Gurdwara Panja Sahib (; 
) is a famous gurdwara located in Hasan Abdal, Pakistan. The shrine is considered to be particularly important as the handprint of the founder of Sikhism, Guru Nanak, is believed to be imprinted on a boulder at the gurdwara.

History

Guru Nanak along with Bhai Mardana reached Hasan Abdal in Baisakh Samwat 1578 B.K., corresponding to the summer of 1521 CE, when according to Sikh legend, Guru Nanak's handprint was imprinted onto a boulder. The Gurdwara was named Panja Sahib by Hari Singh Nalwa, the most famous general of the Sikh Empire. He is credited with having built the first gurdwara at the site.

Legend
Under a shady cool tree, Guru Nanak and Bhai Mardana started reciting Kirtan and their devotees gathered around. This annoyed a local saint, Shah Wali Qandhari.

According to Sikh legend, Bhai Mardana was sent three times to Shah Wali Qandhari by Guru Nanak so that he would provide him with some water to quench his thirst. Wali Qandhari refused his request and was rude to him. In spite of this, Mardana still very politely stuck to his demand. The Wali remarked : "Why don't you ask your Master whom you serve?"

Mardana Ji went back to the Guru in a miserable state and said "Oh lord! I prefer death to thirst but will not approach Wali the egoist."

The Guru replied "Oh Bhai Mardana ji!

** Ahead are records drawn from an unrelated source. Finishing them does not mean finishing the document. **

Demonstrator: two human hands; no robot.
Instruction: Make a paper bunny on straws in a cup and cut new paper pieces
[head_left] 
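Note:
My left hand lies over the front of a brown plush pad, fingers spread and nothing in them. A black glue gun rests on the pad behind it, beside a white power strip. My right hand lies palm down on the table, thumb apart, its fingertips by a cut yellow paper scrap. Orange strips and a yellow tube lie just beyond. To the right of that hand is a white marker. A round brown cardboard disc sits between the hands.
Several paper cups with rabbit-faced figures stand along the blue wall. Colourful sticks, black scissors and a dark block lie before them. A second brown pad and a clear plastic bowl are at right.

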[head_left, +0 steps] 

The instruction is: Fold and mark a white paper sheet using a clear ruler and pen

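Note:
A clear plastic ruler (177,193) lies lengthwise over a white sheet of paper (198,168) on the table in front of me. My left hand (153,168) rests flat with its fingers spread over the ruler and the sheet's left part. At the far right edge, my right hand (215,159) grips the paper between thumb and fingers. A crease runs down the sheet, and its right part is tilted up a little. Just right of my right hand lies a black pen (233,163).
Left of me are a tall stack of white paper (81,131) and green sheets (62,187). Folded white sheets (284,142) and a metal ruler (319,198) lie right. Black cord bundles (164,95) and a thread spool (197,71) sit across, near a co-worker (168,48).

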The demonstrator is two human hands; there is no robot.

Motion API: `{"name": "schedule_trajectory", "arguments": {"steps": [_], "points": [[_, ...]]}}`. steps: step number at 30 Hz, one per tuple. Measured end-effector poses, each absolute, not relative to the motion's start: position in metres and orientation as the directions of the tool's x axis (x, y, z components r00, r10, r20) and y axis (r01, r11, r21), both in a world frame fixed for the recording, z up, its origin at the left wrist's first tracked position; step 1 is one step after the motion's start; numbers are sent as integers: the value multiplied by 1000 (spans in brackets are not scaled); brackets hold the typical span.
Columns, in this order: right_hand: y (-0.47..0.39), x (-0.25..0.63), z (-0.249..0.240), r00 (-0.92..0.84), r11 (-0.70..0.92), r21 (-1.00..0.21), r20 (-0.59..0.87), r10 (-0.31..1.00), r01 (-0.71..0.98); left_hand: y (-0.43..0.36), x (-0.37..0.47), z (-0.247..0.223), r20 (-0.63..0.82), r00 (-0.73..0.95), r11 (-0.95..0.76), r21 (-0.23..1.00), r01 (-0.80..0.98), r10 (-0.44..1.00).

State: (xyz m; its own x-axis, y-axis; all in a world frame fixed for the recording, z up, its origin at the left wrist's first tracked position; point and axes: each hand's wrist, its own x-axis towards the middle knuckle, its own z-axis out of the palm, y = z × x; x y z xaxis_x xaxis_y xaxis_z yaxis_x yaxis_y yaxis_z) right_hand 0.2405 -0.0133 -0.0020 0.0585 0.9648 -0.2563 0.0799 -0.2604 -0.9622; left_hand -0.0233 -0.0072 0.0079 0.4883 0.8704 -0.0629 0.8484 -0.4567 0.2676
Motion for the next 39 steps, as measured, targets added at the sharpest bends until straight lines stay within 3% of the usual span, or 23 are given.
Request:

Repeat the Name of God, the Almighty; and drink the water to your heart's content."

The Guru put aside a big rock lying nearby and a pure fountain of water sprang up and began to flow endlessly. Bhai Mardana quenched his thirst and felt grateful to the Guru.

On the other hand, the fountain of Shah Wali Qandhari dried up. On witnessing this, the Wali in his rage threw a part of a mountain towards the Guru from the top of the hill. The Guru stopped the hurled rock. Clear, fresh spring water gushes out from somewhere behind the rock and spills over into a very large pool. An imprint of a right hand was carved on the rock while it was built in the Mughal style by Maharaja Ranjit Singh (1780-1839).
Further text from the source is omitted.